WHAT YOU WILL DO: Apart from the pictures, write out all the records exactly.
START RECORDS FOR PROCESSING
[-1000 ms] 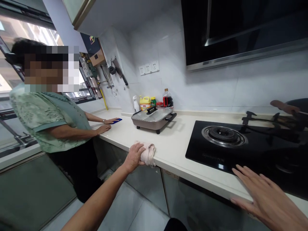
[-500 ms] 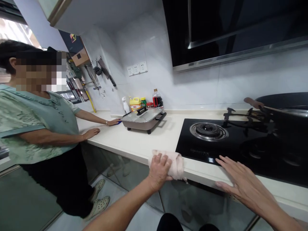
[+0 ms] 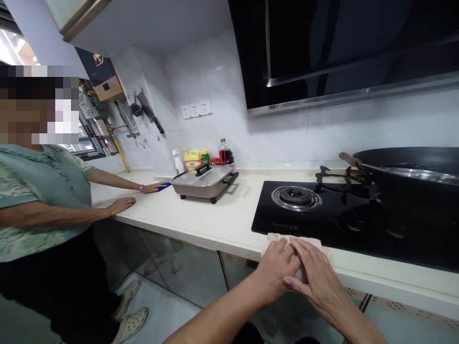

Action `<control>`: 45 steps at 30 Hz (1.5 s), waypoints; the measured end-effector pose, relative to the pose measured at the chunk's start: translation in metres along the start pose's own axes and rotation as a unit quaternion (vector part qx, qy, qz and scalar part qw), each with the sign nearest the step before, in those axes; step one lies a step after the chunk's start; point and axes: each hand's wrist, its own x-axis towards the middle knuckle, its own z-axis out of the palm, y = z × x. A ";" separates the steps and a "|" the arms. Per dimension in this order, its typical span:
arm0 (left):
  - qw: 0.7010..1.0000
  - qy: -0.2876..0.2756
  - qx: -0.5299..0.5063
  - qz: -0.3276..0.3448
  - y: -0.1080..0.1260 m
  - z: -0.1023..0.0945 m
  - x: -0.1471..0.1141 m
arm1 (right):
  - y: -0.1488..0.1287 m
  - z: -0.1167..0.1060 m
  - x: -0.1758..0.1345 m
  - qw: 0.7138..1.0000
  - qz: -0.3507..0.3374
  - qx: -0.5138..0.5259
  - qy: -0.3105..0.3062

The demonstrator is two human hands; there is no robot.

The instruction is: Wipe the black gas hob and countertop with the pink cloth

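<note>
Kitchen with pale walls point(image 3: 279, 141) and a bright window point(image 3: 14, 48) at far left.
A cream counter point(image 3: 201, 220) runs along the wall; above hang a black hood point(image 3: 351, 52) at right and a cabinet point(image 3: 64, 14) at upper left. Three white sockets point(image 3: 195, 110) sit left of the hood. Under the counter, glossy doors point(image 3: 182, 279) show faint reflections; the floor point(image 3: 167, 301) is light.

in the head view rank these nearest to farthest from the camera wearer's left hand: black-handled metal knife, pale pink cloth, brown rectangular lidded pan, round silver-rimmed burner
1. Pale pink cloth: beneath the left hand, touching it.
2. Round silver-rimmed burner: ahead.
3. Brown rectangular lidded pan: ahead, to the left.
4. Black-handled metal knife: hanging, farther left.
</note>
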 end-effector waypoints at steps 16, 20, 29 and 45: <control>0.919 0.110 -0.078 -0.371 -0.164 -0.049 -0.049 | -0.080 0.044 0.079 0.985 -0.043 -0.136 -0.101; 0.905 0.103 -0.083 -0.405 -0.167 -0.045 -0.052 | -0.080 0.046 0.079 0.985 -0.060 -0.123 -0.107; 0.927 0.002 -0.061 -0.369 -0.158 -0.051 -0.048 | -0.010 -0.018 0.016 0.988 -0.036 -0.138 -0.066; 0.936 -0.009 -0.075 -0.344 -0.151 -0.062 -0.043 | 0.230 -0.164 -0.153 0.985 0.032 -0.171 -0.005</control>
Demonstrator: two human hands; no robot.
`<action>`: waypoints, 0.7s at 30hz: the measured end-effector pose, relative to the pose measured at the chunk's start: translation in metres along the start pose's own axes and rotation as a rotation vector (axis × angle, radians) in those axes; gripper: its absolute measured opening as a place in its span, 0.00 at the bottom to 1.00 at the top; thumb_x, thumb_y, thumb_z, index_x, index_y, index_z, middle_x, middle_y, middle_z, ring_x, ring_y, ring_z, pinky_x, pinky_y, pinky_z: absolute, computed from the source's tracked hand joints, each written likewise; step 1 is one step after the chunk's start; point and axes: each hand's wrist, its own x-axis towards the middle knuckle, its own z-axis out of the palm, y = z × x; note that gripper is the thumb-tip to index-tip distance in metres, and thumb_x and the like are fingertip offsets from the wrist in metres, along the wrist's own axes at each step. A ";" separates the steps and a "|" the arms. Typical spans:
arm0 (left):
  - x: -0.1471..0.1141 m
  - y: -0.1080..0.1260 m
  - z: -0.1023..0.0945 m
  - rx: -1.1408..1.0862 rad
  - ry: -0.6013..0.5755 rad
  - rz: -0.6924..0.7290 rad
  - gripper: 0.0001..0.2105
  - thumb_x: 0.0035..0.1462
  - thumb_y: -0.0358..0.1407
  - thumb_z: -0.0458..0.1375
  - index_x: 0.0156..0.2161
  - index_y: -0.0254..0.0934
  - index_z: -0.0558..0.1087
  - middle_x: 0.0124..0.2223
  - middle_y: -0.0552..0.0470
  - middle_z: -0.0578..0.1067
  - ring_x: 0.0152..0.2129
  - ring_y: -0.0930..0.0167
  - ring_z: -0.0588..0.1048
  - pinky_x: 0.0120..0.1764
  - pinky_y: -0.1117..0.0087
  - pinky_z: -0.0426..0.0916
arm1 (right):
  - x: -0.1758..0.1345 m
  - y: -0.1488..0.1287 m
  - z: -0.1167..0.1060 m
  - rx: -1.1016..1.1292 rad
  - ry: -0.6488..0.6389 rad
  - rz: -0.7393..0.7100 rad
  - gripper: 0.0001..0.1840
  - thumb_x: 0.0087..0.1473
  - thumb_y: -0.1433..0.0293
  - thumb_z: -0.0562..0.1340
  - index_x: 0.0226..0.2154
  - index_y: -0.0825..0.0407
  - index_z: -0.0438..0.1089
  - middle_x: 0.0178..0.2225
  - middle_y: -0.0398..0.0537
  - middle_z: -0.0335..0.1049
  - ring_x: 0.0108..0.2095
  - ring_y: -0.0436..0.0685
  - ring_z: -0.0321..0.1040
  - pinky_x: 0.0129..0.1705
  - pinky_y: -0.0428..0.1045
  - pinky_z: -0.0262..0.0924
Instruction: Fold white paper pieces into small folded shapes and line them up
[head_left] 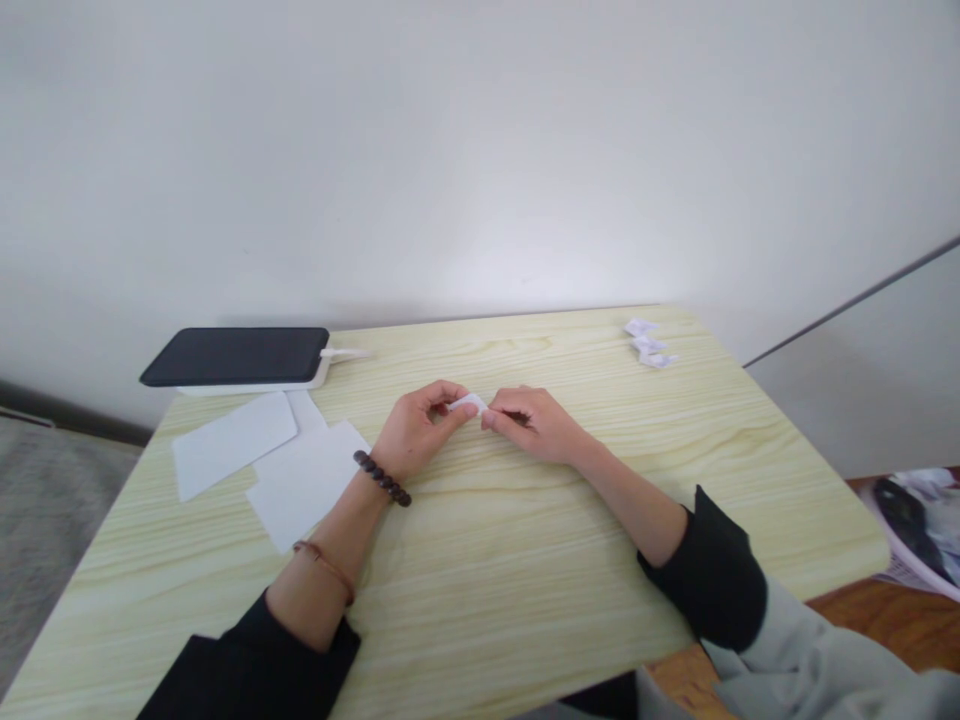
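Observation:
A small folded piece of white paper (pixel 469 401) is held between my two hands above the middle of the table. My left hand (pixel 421 428) pinches it between thumb and fingers from the left. From the right, my right hand (pixel 536 424) grips its other end with thumb and forefinger. Fingers cover much of the paper, so its full shape is hidden. Several flat white paper sheets (pixel 232 446) lie overlapping to the left of my left hand. At the far right of the table stand a few small folded white paper pieces (pixel 648 344) in a row.
A black-screened phone (pixel 240 356) rests on a white block at the back left, with a white cable (pixel 346 353) plugged in. A white wall (pixel 495 160) borders the table's (pixel 525 590) back edge. Beyond the right edge, a basket (pixel 911 545) holds crumpled stuff.

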 end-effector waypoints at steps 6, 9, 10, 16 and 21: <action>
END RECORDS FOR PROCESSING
ANSWER FOR THIS EXERCISE:
[-1000 ms] 
[-500 ms] 
[+0 ms] 

Action `<control>`: 45 steps at 30 Hz (1.5 s), waypoints; the measured end-effector pose, relative to the pose measured at the chunk's start: translation in metres along the start pose's own axes and rotation as a unit quaternion (vector part qx, qy, qz and scalar part qw), each with the sign nearest the step before, in those axes; step one lies a step after the chunk's start; point and axes: each hand's wrist, its own x-axis towards the middle knuckle, its own z-axis out of the palm, y = z × x. A ";" separates the steps and a "|" the arms. Per dimension in this order, its typical span:
arm0 (left):
  - qw: 0.7010..1.0000
  - qy: -0.2876..0.2756
  - qx: -0.5299..0.5063
  - qz: -0.3276..0.3448
  - y: -0.1080..0.1260 m
  - z: -0.1023..0.0945 m
  - x: -0.1471..0.1141 m
arm1 (right):
  - y: -0.1488..0.1287 m
  - z: -0.1167..0.1060 m
  - x: -0.1758..0.1345 m
  - qw: 0.7138..1.0000
  - qz: -0.3507..0.3374
  - qx: -0.5138..0.5259
  - qy: -0.3105..0.3062

The demonstrator is two human hands; there is no robot.

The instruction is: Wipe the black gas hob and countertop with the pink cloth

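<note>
Kitchen with pale walls point(image 3: 279, 141) and a bright window point(image 3: 14, 48) at far left.
A cream counter point(image 3: 201, 220) runs along the wall; above hang a black hood point(image 3: 351, 52) at right and a cabinet point(image 3: 64, 14) at upper left. Three white sockets point(image 3: 195, 110) sit left of the hood. Under the counter, glossy doors point(image 3: 182, 279) show faint reflections; the floor point(image 3: 167, 301) is light.

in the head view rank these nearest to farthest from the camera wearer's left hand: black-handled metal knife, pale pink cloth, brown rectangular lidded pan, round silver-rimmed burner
1. Pale pink cloth: beneath the left hand, touching it.
2. Round silver-rimmed burner: ahead.
3. Brown rectangular lidded pan: ahead, to the left.
4. Black-handled metal knife: hanging, farther left.
</note>
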 end-effector waypoints at steps 16, 20, 29 and 45: <control>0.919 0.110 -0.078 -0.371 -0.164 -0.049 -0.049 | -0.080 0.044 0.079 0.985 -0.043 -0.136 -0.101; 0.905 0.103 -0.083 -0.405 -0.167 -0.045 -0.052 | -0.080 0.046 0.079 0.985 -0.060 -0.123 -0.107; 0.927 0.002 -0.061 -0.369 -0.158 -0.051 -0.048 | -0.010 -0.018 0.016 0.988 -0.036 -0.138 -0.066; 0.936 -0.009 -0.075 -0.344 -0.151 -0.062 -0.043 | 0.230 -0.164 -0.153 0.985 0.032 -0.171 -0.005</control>
Demonstrator: two human hands; no robot.
`<action>`: waypoints, 0.7s at 30hz: the measured end-effector pose, relative to the pose measured at the chunk's start: translation in metres along the start pose's own axes and rotation as a rotation vector (axis × angle, radians) in those axes; gripper: its absolute measured opening as a place in its span, 0.00 at the bottom to 1.00 at the top; thumb_x, thumb_y, thumb_z, index_x, index_y, index_z, middle_x, middle_y, middle_z, ring_x, ring_y, ring_z, pinky_x, pinky_y, pinky_z: absolute, computed from the source's tracked hand joints, each written likewise; step 1 is one step after the chunk's start; point and axes: each hand's wrist, its own x-axis towards the middle knuckle, its own z-axis out of the palm, y = z × x; note that gripper is the thumb-tip to index-tip distance in metres, and thumb_x and the like are fingertip offsets from the wrist in metres, along the wrist's own axes at each step. A ";" separates the steps and a "|" the arms. Typical spans:
arm0 (left):
  - x: -0.1471..0.1141 m
  - y: -0.1080..0.1260 m
  - z: -0.1023..0.0945 m
  - rx: -1.1408..1.0862 rad
  - ry: -0.6013..0.5755 rad
  - rz: -0.6924..0.7290 rad
  - gripper: 0.0001..0.2105
  - thumb_x: 0.0035..0.1462
  - thumb_y: -0.0358..0.1407
  - thumb_z: -0.0458..0.1375
  - index_x: 0.0156..0.2161
  - index_y: -0.0254..0.0934
  - index_z: -0.0558..0.1087
  - middle_x: 0.0124..0.2223
  - middle_y: -0.0552..0.0470
  - middle_z: -0.0578..0.1067
  - ring_x: 0.0152..0.2129
  - ring_y: -0.0930..0.0167
  - ring_z: -0.0588..0.1048
  - pinky_x: 0.0120..0.1764
  - pinky_y: -0.1117..0.0087
  - pinky_z: -0.0426..0.0916
arm1 (right):
  - x: -0.1758..0.1345 m
  - y: -0.1488..0.1287 m
  - z: -0.1167..0.1060 m
  - rx: -1.1016..1.1292 rad
  - ry: -0.6488..0.6389 rad
  - rz: -0.7393..0.7100 rad
  - gripper: 0.0001..0.1840
  - thumb_x: 0.0087..0.1473
  - thumb_y: -0.1433..0.0293
  - thumb_z: -0.0562..0.1340
  - index_x: 0.0226..0.2154
  - index_y: -0.0825..0.0407
  - index_z: -0.0438..0.1089
  - middle_x: 0.0178..0.2225
  - middle_y: -0.0398..0.0537
  - middle_z: -0.0335..0.1049
  - ring_x: 0.0108..0.2095
  - ring_y: -0.0436..0.0685
  - ring_z: -0.0321..0.1040
  - pinky_x: 0.0129..0.1705
  - pinky_y: -0.0428..0.1045
  - pinky_z: -0.0262..0.0924
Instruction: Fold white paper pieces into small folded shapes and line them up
[head_left] 
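Observation:
A small folded piece of white paper (pixel 469 401) is held between my two hands above the middle of the table. My left hand (pixel 421 428) pinches it between thumb and fingers from the left. From the right, my right hand (pixel 536 424) grips its other end with thumb and forefinger. Fingers cover much of the paper, so its full shape is hidden. Several flat white paper sheets (pixel 232 446) lie overlapping to the left of my left hand. At the far right of the table stand a few small folded white paper pieces (pixel 648 344) in a row.
A black-screened phone (pixel 240 356) rests on a white block at the back left, with a white cable (pixel 346 353) plugged in. A white wall (pixel 495 160) borders the table's (pixel 525 590) back edge. Beyond the right edge, a basket (pixel 911 545) holds crumpled stuff.
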
 end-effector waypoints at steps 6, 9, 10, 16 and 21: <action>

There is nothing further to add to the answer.